TASK INSTRUCTIONS
The full listing, word for word and free of images, is the expected result.

SUPPLIED DATA

*-*-*

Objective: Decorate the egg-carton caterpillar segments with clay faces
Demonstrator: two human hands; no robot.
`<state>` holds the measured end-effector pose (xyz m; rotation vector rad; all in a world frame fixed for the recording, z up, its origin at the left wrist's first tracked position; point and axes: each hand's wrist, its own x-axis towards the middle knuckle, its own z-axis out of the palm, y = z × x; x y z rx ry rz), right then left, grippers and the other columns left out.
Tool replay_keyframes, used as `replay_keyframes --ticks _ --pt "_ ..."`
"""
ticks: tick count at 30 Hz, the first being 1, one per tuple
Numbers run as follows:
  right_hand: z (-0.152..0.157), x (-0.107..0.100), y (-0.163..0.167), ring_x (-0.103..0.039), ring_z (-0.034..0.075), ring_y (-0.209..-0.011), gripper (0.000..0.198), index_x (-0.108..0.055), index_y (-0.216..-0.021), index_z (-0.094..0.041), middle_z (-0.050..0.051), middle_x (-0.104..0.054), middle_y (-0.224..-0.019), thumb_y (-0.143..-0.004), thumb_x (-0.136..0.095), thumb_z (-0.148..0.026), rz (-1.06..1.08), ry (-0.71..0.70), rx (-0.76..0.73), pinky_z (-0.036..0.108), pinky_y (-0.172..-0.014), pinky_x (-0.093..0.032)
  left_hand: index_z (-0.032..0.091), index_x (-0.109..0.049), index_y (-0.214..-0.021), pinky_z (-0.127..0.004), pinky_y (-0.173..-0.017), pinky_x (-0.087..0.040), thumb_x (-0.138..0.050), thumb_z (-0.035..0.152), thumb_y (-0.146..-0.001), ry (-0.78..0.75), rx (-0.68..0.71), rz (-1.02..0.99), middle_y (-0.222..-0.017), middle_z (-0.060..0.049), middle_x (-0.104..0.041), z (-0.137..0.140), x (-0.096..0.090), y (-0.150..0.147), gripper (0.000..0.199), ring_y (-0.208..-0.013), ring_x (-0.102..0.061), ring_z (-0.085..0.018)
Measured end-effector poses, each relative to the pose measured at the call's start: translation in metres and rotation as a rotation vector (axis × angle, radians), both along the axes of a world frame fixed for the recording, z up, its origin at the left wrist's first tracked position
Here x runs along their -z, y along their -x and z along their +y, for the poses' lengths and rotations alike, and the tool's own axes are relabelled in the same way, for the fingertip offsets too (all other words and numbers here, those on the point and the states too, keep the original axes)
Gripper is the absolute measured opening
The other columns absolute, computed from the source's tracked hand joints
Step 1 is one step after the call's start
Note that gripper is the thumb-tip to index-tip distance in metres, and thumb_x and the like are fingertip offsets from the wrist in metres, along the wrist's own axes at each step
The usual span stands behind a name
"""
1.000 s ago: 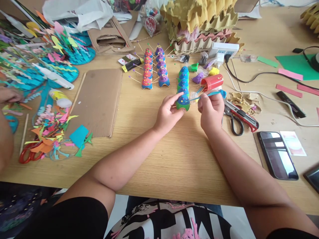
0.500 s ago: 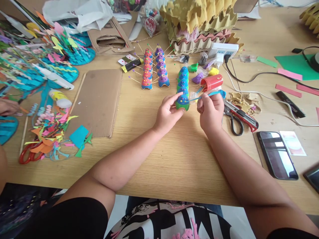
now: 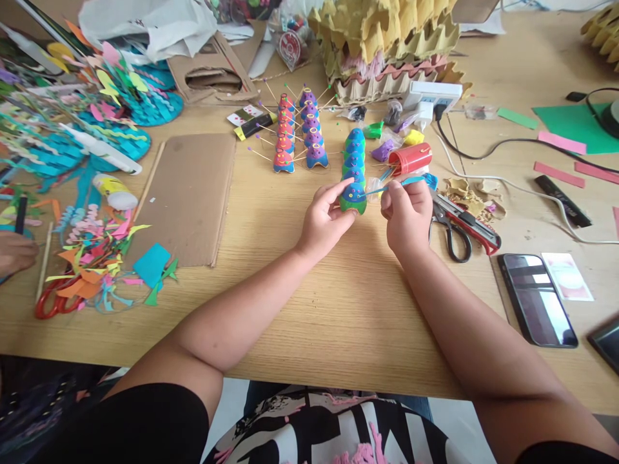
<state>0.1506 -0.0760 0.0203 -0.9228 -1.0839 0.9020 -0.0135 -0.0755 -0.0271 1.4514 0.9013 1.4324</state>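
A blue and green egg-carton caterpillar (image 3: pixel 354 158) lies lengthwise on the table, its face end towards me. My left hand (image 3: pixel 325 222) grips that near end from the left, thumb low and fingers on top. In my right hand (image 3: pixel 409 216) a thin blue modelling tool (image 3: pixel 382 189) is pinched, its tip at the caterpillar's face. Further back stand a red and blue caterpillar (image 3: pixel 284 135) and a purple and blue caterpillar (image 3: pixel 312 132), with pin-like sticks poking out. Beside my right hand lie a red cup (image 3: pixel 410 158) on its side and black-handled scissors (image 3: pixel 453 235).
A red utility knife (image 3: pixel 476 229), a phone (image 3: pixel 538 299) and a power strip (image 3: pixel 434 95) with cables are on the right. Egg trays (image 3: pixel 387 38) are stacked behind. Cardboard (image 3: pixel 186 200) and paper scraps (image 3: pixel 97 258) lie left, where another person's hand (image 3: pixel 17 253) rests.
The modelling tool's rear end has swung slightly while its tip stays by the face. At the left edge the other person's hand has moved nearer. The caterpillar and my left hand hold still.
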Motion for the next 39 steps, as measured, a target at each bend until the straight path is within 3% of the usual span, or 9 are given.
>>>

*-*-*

SOLUTION FOR THIS TASK
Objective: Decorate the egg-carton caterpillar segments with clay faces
Demonstrator: two human hands; no robot.
`<state>` holds the measured end-effector pose (xyz m; rotation vector rad; all in a world frame fixed for the recording, z up, its origin at the left wrist's first tracked position; point and axes: each hand's wrist, its own x-axis towards the middle knuckle, its own z-axis out of the palm, y = z × x; x y z rx ry rz), right then left, grippers and the other columns left out.
Tool replay_keyframes, used as `replay_keyframes --ticks _ --pt "_ ..."`
"""
ticks: tick count at 30 Hz, the first being 1, one per tuple
Numbers run as follows:
  right_hand: z (-0.152..0.157), x (-0.107..0.100), y (-0.163..0.167), ring_x (-0.103..0.039), ring_z (-0.034..0.075), ring_y (-0.209..-0.011), gripper (0.000..0.198), index_x (-0.108..0.055), index_y (-0.216..-0.021), index_z (-0.094..0.041), middle_z (-0.050..0.051), middle_x (-0.104..0.054), middle_y (-0.224..-0.019), thumb_y (-0.143..-0.004), thumb_x (-0.136..0.095), thumb_z (-0.148..0.026), rz (-1.06..1.08), ry (-0.71..0.70), rx (-0.76..0.73), pinky_z (-0.036..0.108), pinky_y (-0.172..-0.014), pinky_x (-0.093..0.032)
  left_hand: index_z (-0.032..0.091), index_x (-0.109..0.049), index_y (-0.214..-0.021), pinky_z (-0.127..0.004), pinky_y (-0.173..-0.017), pinky_x (-0.087..0.040), thumb_x (-0.138..0.050), thumb_z (-0.035..0.152), thumb_y (-0.146..-0.001), ry (-0.78..0.75), rx (-0.68..0.71), rz (-1.02..0.99), middle_y (-0.222..-0.017), middle_z (-0.060..0.049), middle_x (-0.104..0.041), z (-0.137..0.140), x (-0.096..0.090), y (-0.150..0.147), gripper (0.000..0.199), ring_y (-0.208..-0.013), ring_x (-0.102..0.061), ring_z (-0.085..0.018)
Measured end-effector poses, each relative to the pose measured at the call's start: translation in metres and rotation as a rotation vector (axis × angle, radians), both along the axes of a world frame fixed for the recording, z up, its origin at the left wrist's first tracked position
Here x runs along their -z, y along their -x and z along their +y, for the poses' lengths and rotations alike, and the tool's own axes are relabelled in the same way, for the fingertip offsets too (all other words and numbers here, those on the point and the states too, keep the original axes)
Gripper is the absolute measured opening
The other columns absolute, computed from the source's tracked hand joints
Step 1 is one step after the call's start
Note that gripper is the thumb-tip to index-tip distance in metres, and thumb_x and the like are fingertip offsets from the wrist in metres, along the wrist's own axes at each step
The usual span stands behind a name
"""
1.000 s ago: 
0.500 s ago: 
now: 
<state>0.1506 -0.0760 0.0203 -0.9228 -1.0839 0.9020 -0.0135 -0.0755 -0.0271 1.4514 0.9013 1.4324</state>
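A blue and green egg-carton caterpillar (image 3: pixel 354 158) lies lengthwise on the table, its face end towards me. My left hand (image 3: pixel 325 222) grips that near end from the left, thumb low and fingers on top. In my right hand (image 3: pixel 409 216) a thin blue modelling tool (image 3: pixel 382 189) is pinched, its tip at the caterpillar's face. Further back stand a red and blue caterpillar (image 3: pixel 284 135) and a purple and blue caterpillar (image 3: pixel 312 132), with pin-like sticks poking out. Beside my right hand lie a red cup (image 3: pixel 410 158) on its side and black-handled scissors (image 3: pixel 453 235).
A red utility knife (image 3: pixel 476 229), a phone (image 3: pixel 538 299) and a power strip (image 3: pixel 434 95) with cables are on the right. Egg trays (image 3: pixel 387 38) are stacked behind. Cardboard (image 3: pixel 186 200) and paper scraps (image 3: pixel 97 258) lie left, where another person's hand (image 3: pixel 17 253) rests.
The modelling tool's rear end has swung slightly while its tip stays by the face. At the left edge the other person's hand has moved nearer. The caterpillar and my left hand hold still.
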Motion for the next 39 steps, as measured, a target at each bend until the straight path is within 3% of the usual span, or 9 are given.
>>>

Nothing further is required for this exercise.